Difficile pensare che Master Of Puppets bissi il successo ottenuto da Running Up That Hill di Kate Bush, ma le dimensioni del fenomeno Stranger Things sono talmente grandi e globali che potrebbe accadere di tutto.
Il brano dei Metallica, estratto dall’omonimo album del 1986, è stato scelto dai Matt e Ross Duffer per valorizzare un altro snodo cruciale nella narrazione della serie. Questa volta non è più Max la protagonista ma Eddie Munson, interpretato da Joseph Quinn, il metallaro del gruppo.
L’espediente è il medesimo, la musica è in grado di produrre degli effetti sui demoni, nello specifico i pipistrelli, del Sottosopra, il distopico mondo alternativo in cui i protagonisti si ritrovano per la classica battaglia finale contro il cattivo per eccellenza.
La differenza è rappresentata dalla modalità: se per la prima una canzone veniva usata come strumento di difesa, dunque di conforto e, non ultimo, salvezza, per il secondo, al contrario, è un’arma di pura offesa, volta a creare un diversivo che si rivelerà strategico per le successive azioni dei protagonisti principali della serie.
Coinvolto nella realizzazione di questa versione del brano (nei crediti compare come additional guitar tracks) anche Tye Trujillo, attivissimo figlio 17enne del bassista della metal band, Robert. Ed è stato lo stesso musicista a segnalarlo in un post condiviso in queste ore.

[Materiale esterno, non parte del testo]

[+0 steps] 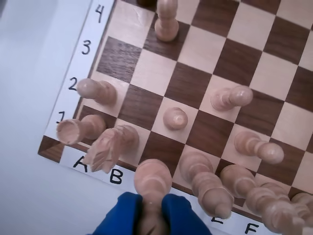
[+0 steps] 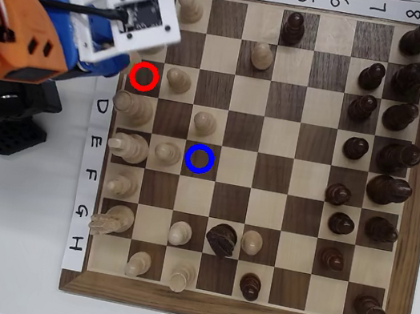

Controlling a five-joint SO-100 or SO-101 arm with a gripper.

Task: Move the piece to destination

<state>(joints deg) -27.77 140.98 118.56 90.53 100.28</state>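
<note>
The hand (image 1: 151,208) grips the piece (image 1: 152,180) between blue fingers (image 1: 122,210) at the board's edge; pale pawns (image 2: 204,123) crowd nearby; the blue-circled destination (image 2: 200,158) lies empty, one pawn (image 2: 167,152) just beside it.

Chessboard border (image 2: 88,184) with numbers 1–8 on top, letters D–H on left
</note>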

I Metallica hanno suonato di recente al Firenze Rocks 2022. Del concerto vi abbiamo parlato in una notizia dedicata. E naturalmente in scaletta il brano Master Of Puppets non poteva mancare (del resto non manca mai). Nello specifico, ha chiuso il terzo dei bis proposti durante lo show dopo Damage, Inc. e One.
Su SA, oltre alla recensione classic del disco che lo contiene, trovate la recensione del Volume 1 della quarta stagione di Stranger Things a cura di Davide Cantire, ma anche la colonna sonora. In occasione della pubblicazione degli episodi finali, Spotify ha attivato una opzione per trovare la «canzone che ci salverebbe da Vecna». Una mera trovata promozionale che ha comunque fatto parlare di sé.